Martin McGuinness has resigned as deputy First Minister of Northern Ireland in protest to Arlene Foster’s handling of the rapidly developing scandal surrounding the Renewable Heat Incentive (RHI).
Following revelations that the country’s RHI scheme had failed to set cost controls leading to a cost to the public purse of £490 million, pressure has mounted on Foster to stand aside while an investigation into the scheme she helped set up is carried out.
The Sinn Fein MLA, who has served in the role since 2007, released a letter announcing his decision earlier today, claiming the DUP’s handling of the issue was “out of step” with the “rightly outraged” public mood in Northern Ireland.
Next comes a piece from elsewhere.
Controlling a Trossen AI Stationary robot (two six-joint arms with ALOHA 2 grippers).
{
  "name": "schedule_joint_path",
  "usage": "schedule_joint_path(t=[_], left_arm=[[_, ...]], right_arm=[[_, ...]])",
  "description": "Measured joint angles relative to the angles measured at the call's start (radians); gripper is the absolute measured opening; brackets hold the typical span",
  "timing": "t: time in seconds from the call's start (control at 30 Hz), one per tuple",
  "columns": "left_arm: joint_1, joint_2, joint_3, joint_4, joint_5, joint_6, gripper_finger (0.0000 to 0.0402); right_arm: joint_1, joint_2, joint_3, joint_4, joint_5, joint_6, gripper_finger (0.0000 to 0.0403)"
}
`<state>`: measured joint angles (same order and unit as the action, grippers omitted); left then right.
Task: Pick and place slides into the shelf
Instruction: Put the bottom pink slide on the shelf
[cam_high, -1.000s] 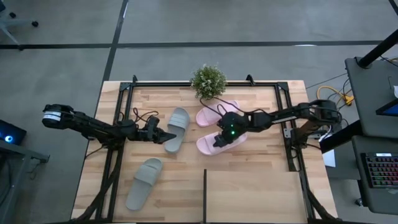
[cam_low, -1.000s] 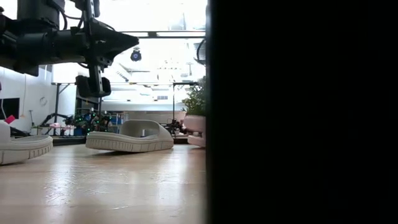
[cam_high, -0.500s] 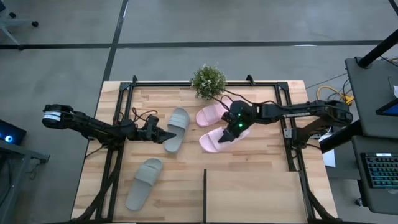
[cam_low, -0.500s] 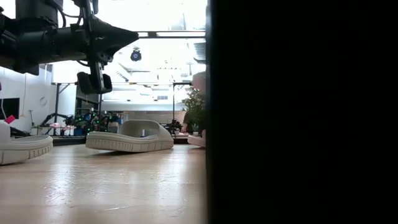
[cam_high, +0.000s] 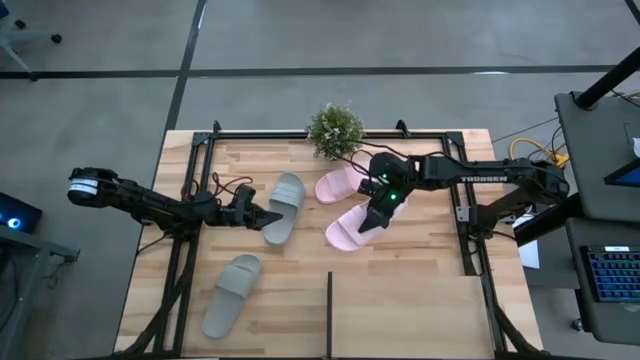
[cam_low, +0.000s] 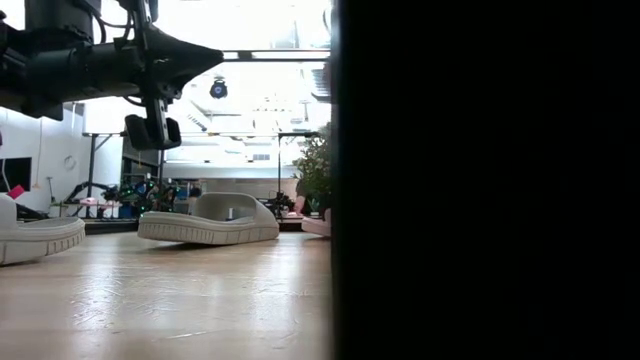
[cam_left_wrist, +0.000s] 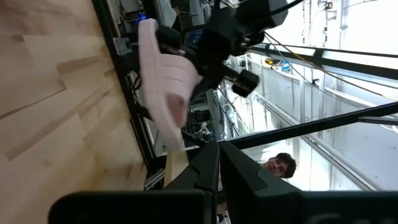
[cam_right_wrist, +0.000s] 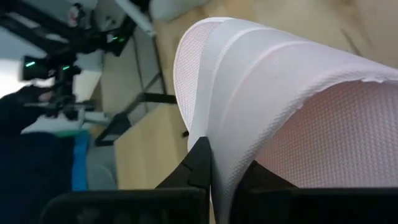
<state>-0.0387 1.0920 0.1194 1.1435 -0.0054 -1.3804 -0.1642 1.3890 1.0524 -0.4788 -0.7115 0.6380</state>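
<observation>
My right gripper is shut on one pale pink slide, held above the middle of the table; the left wrist view shows it in the air. The other pink slide lies flat by the potted plant. One grey-green slide rests sole-down at table centre-left, the second near the left front. My left gripper is shut and hovers over the nearer grey-green slide's edge, touching nothing. The shelf panel lies at the near edge, with its black strip. My right gripper pinches the pink slide between its two fingers on a pale raised band near one end; whether strap or sole rim I cannot tell. It comes from the table's right, slanting down. The slide is lifted clear, tilted, its free end lowest.
A small potted plant stands at the far edge. Black frame rails run along both sides of the table. In the low view the shelf's dark edge blocks the right half. Bare planks lie between the slides and the shelf.
My right gripper has risen and drawn a little toward the table's right and far edges, carrying the pink slide. The slide has left the table and turned, so it now hangs slanted with its free end pointing toward the near-left.
</observation>
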Motion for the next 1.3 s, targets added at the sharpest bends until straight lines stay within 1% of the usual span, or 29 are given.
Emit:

He added that Foster’s continued service as First Minister would result in “significant conflict of interested issues”, adding: “The Minister responsible for the RHI scheme should have no Executive role in overseeing how this will be rectified,” McGuinness stated.
By refusing to stand aside, he claimed Foster’s position “is not credible or tenable” and could therefore not be supported by his continued presence as deputy First Minister, effective from 5pm today.
Sinn Fein will not nominate a replacement in an effort to prompt an election to allow the electorate to “make their own judgement” at the ballot box.
Foster set up the RHI scheme in 2012 when she was enterprise minister to encourage the take-up of renewable heat sources. However, subsidies were given out that totalled more than applicant would pay for fuel, resulting in a “cash for ash” scheme which quickly became oversubscribed resulting in spiralling costs.
Arlene Foster has continually rejected calls for her to step down, and measures are expected to be presented to the Northern Ireland Executive this week that will be intended to claw back some of the money already committed to the scheme.
Foster said in an interview before Christmas that she intended for more than half of the cash to be retained.